How to Rethink Marketing for Tech Products

By Martina Lauchengco

Category: Marketing & Sales | Reading Duration: 19 min


About the Book

Loved (2022) uncovers the true potential of product marketing, showing how industry leaders use product marketing to shape market perception and category definition. Great product marketing goes beyond sales support to inspire others to tell your product’s story, transforming also-rans into market leaders.

Who Should Read This?

  • Product marketers looking for leading insights
  • Sales reps who want to transform product features into compelling stories
  • Start-up founders who want to position their product for market success

What’s in it for me? The craft behind product success

Great products don’t succeed by accident, as this Blink shows. We’ve got the inside story on the strategic thinking that helped Pocket outmaneuver Instapaper despite fewer resources, and how Microsoft’s simple red spellcheck wiggle became a marketing win. Through real-world examples from Dropbox, Quizlet, and Gong, together we’ll explore the four essential functions of product marketing that bridge the gap between creation and adoption. Whether you’re curious about why certain products thrive or looking to improve your own approach, these valuable insights help you turn market understanding into market advantage.
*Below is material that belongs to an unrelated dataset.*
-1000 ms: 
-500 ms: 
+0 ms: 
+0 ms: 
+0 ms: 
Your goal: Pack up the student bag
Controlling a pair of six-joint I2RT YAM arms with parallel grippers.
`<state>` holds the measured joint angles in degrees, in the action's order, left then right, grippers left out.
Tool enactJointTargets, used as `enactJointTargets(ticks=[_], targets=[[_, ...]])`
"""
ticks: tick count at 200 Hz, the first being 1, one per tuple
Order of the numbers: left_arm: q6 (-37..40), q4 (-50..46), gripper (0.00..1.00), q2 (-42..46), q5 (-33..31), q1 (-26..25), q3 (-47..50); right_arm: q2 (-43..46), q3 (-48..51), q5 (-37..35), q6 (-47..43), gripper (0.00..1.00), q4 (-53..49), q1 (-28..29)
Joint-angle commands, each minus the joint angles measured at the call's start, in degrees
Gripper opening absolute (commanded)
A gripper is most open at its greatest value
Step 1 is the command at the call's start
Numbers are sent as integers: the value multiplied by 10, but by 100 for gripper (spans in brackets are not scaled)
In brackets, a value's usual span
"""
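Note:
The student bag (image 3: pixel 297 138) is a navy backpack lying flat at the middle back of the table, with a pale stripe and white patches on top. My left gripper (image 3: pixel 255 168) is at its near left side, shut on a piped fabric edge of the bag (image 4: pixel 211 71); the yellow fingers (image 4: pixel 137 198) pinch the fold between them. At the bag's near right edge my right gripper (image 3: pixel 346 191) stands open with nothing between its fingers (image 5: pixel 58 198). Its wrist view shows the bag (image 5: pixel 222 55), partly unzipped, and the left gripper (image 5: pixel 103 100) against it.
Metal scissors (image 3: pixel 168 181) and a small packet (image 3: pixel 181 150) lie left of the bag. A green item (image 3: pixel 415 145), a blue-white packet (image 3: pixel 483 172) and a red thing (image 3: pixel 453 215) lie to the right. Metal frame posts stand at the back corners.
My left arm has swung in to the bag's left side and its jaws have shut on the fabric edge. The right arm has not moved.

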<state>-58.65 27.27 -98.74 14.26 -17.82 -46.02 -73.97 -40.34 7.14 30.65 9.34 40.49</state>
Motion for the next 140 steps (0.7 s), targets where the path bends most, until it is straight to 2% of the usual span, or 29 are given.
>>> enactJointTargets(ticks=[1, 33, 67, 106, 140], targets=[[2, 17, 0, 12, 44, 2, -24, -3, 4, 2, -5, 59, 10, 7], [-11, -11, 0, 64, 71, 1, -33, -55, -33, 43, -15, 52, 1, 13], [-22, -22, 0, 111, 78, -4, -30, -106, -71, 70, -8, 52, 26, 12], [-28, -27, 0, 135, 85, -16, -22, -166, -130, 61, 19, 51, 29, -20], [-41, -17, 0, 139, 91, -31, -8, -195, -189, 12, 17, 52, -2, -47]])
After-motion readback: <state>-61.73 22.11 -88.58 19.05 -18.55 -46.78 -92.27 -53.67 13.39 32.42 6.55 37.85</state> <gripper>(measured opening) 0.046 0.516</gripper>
Chapter 1: A great product needs great product marketing

The battleground of digital innovation is littered with brilliant products that failed to find their audience. Consider the tale of two save-for-later apps: Instapaper and Read it Later. One was created by Marco Arment, Tumblr’s chief technology officer with Silicon Valley backing, the other by Nate Weiner, a self-taught Midwest coder. Against all odds, it was Weiner’s creation that ultimately flourished.

Why? The answer lies in product marketing. Product marketing drives adoption by strategically shaping market perception. It’s not just promotion – it’s the critical work of positioning your product within the marketplace. This positioning work isn’t optional; it’s essential. Product marketers research competitive landscapes, craft messaging, manage launches, and develop strategies to convert interest into adoption.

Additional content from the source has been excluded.